Rancière uses the statement of Olympe Gouges to further this idea: 'Woman has the right to mount the scaffold; she must equally have the right to mount the rostrum', i.e., if she can be sentenced to death then she does not belong solely to the domestic life. ‘Women can therefore claim rights as women and as citizens, an identical right that, however, can only be asserted in the form of the supplement.’ (60) Gouges, maintains Rancière, proved wrong both Arendt’s and Marx’s views. She ‘inserted a third possibility: women's and citizen's rights are the rights of those who have not the rights that they have and have the rights that they have not.’ (61) They are deprived of the rights but at the same time they exercise them. Politics is that operation of splitting into two – which he illustrates with the example of the women that in 1955 refused to leave the white people’s seat in an Alabama bus. ‘That is what the democratic process implies: the action of subjects who, by working the interval between identities, reconfigure the distributions of the public and the private, the universal and the particular.’ Democracy must constantly bring into ‘play, inventions of forms of subjectivation and of cases of verification that counteract the perpetual privatization of public life, in a ‘political movement that blurs both the given distribution of the individuals and the collective, and the accepted boundary of the political and the social.’
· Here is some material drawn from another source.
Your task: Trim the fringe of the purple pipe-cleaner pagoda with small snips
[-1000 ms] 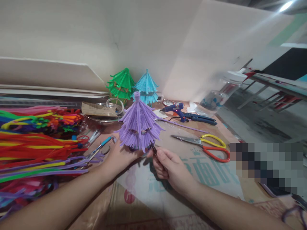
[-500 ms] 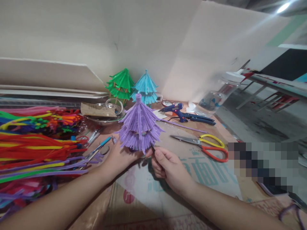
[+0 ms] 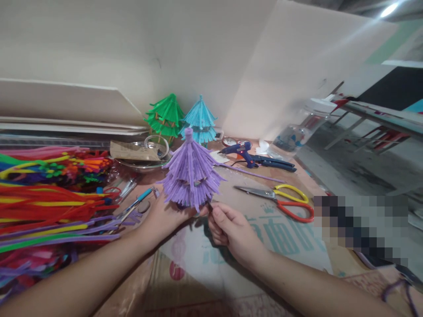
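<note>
A purple pipe-cleaner tree with tiered fringed layers stands upright in the middle of the table. My left hand is closed around its base from below and behind. My right hand is closed in a pinch on a small dark tool whose tip reaches the lower right fringe of the tree; I cannot make out what kind of tool it is.
A green tree and a blue tree stand at the wall. A heap of coloured pipe cleaners fills the left. A blue glue gun, red-and-yellow scissors, a glass dish and a plastic bottle lie around.
The purple tree and both hands shifted only slightly. My right hand's pinch moved a little up toward the tree's lower fringe.
</note>
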Action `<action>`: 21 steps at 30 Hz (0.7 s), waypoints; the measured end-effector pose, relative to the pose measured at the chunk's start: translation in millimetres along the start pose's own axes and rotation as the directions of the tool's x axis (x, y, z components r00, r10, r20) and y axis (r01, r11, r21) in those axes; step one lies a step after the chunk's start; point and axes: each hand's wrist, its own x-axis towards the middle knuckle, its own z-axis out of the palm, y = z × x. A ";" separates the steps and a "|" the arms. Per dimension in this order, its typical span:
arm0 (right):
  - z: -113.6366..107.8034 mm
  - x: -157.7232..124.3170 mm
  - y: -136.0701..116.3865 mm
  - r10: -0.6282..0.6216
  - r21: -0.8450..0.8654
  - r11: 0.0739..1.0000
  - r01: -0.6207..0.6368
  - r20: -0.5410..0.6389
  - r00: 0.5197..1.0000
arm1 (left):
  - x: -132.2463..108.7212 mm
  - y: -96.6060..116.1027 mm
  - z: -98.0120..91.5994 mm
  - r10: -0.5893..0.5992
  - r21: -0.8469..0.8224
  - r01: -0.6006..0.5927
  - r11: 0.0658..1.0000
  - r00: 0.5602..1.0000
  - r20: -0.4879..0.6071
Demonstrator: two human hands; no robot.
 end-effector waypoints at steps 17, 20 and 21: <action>-1.6 -0.6 0.2 0.009 0.010 1.000 -0.009 -0.009 1.000 | 1.0 1.6 -0.2 0.007 0.007 -0.007 1.000 1.000 0.026; -0.6 -0.1 0.3 0.011 0.002 1.000 -0.011 -0.013 1.000 | 0.6 1.7 -0.4 0.010 0.015 -0.010 1.000 0.999 0.040; -0.3 0.0 0.4 0.011 -0.001 1.000 -0.011 -0.014 1.000 | 0.5 1.9 -0.5 0.007 0.020 -0.008 1.000 0.999 0.039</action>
Ranciére call us to renounce to the faith in the vision of democracy by the multitude, which is such a dreadful task; but if we understand democracy’s true meaning, that an ‘egalitarian society is only ever the set of egalitarian relations that are traced here and now through singular and precarious acts,’ (96) and that ‘it is only entrusted to the constancy of its specific acts,’ then, as he finishes ‘to those who know how to share with anybody and everybody the equal power of intelligence,’ democracy can ‘inspire courage, and hence joy.’ (97)
Participation in, and the construction of, democracy, according to Rancière, is then to act in the intervals of our own identity split and therefore fight the state’s privatization of our private life with single and precarious gestures of equality.
RANCIÉRE, J. 2006. Hatred of Democracy. Verso.